Take each line in the entries below that holds "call" and show it.

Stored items
◇ ◇ ◇ ◇
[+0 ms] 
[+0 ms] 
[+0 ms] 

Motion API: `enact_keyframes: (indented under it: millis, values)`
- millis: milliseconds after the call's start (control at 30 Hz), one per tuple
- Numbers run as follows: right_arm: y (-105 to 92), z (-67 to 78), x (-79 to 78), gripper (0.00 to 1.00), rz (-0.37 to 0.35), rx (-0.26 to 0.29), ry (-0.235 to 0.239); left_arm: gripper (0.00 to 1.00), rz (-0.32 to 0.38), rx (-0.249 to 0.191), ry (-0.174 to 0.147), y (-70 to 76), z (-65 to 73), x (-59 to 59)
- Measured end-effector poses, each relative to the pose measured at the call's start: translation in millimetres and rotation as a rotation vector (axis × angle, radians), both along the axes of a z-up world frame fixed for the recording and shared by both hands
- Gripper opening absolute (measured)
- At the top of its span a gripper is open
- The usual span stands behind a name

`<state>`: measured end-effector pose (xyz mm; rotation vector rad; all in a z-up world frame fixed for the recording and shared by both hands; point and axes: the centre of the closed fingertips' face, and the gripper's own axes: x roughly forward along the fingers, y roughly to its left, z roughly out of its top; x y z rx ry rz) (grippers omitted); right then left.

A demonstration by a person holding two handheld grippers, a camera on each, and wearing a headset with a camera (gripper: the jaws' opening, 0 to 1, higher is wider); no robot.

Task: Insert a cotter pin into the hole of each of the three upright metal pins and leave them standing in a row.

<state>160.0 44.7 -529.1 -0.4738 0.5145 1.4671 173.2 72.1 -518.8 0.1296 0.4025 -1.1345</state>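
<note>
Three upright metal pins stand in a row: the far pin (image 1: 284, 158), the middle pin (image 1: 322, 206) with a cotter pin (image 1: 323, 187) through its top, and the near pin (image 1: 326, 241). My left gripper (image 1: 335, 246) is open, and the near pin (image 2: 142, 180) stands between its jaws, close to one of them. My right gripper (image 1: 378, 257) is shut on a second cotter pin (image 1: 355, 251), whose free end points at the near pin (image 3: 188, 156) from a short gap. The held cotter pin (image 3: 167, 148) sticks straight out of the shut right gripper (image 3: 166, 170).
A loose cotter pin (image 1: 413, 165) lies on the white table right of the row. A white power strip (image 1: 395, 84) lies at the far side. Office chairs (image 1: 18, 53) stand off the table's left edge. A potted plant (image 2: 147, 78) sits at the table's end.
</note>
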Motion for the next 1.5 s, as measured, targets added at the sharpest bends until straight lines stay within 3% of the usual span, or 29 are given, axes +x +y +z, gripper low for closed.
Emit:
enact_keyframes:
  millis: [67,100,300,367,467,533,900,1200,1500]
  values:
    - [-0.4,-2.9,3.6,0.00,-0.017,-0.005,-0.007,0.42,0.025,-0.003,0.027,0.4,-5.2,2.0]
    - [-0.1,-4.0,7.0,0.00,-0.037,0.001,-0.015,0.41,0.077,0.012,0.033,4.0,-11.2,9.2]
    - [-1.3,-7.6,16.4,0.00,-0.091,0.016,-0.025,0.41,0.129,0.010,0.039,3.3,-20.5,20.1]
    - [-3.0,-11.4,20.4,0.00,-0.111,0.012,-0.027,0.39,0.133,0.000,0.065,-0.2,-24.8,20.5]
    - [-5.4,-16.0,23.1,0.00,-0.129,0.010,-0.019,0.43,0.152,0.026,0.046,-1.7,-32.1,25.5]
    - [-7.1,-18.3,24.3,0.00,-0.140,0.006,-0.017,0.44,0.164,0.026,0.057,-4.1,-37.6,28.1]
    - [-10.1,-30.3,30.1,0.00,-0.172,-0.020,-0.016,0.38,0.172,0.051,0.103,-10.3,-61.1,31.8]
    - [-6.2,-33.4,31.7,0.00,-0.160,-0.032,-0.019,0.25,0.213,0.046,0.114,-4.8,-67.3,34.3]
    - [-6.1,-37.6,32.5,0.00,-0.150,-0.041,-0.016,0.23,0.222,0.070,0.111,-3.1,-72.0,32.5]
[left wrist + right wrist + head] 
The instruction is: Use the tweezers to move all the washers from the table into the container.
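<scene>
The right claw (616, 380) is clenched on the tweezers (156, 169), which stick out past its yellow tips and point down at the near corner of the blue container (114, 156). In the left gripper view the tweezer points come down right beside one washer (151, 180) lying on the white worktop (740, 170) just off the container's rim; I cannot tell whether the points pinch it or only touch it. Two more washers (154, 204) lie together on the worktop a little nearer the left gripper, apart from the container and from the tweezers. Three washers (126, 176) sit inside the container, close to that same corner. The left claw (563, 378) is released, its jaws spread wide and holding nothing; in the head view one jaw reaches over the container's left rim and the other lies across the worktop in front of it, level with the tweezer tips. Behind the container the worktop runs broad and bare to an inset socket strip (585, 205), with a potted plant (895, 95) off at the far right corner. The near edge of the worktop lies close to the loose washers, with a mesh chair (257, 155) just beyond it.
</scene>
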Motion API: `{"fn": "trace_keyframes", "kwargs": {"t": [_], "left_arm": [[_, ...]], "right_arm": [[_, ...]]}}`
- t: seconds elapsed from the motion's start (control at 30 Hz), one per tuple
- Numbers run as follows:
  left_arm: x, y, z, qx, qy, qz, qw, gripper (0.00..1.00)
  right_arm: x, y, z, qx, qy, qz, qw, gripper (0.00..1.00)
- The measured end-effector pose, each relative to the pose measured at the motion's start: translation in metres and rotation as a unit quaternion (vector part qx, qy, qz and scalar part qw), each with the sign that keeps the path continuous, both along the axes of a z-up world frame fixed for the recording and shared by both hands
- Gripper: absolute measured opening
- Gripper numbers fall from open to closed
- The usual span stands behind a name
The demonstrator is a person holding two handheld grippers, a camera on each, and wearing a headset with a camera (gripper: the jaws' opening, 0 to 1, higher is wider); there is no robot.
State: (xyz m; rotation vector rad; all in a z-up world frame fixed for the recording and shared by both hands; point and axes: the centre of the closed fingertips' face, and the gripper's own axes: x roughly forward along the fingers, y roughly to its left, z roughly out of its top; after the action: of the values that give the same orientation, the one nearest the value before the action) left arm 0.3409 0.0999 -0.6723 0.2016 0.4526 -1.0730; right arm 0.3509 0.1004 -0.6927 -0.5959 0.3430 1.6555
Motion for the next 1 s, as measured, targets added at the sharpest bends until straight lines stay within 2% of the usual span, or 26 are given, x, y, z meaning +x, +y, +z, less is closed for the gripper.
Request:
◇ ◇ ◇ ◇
[Response to this exercise]
- millis: milliseconds after the call's start (control at 30 Hz), one per tuple
- Measured end-effector poses, each relative to the pose measured at the call's start: translation in millimetres and rotation as a rotation vector (axis × angle, radians), both along the axes of a z-up world frame fixed for the recording and shared by both hands

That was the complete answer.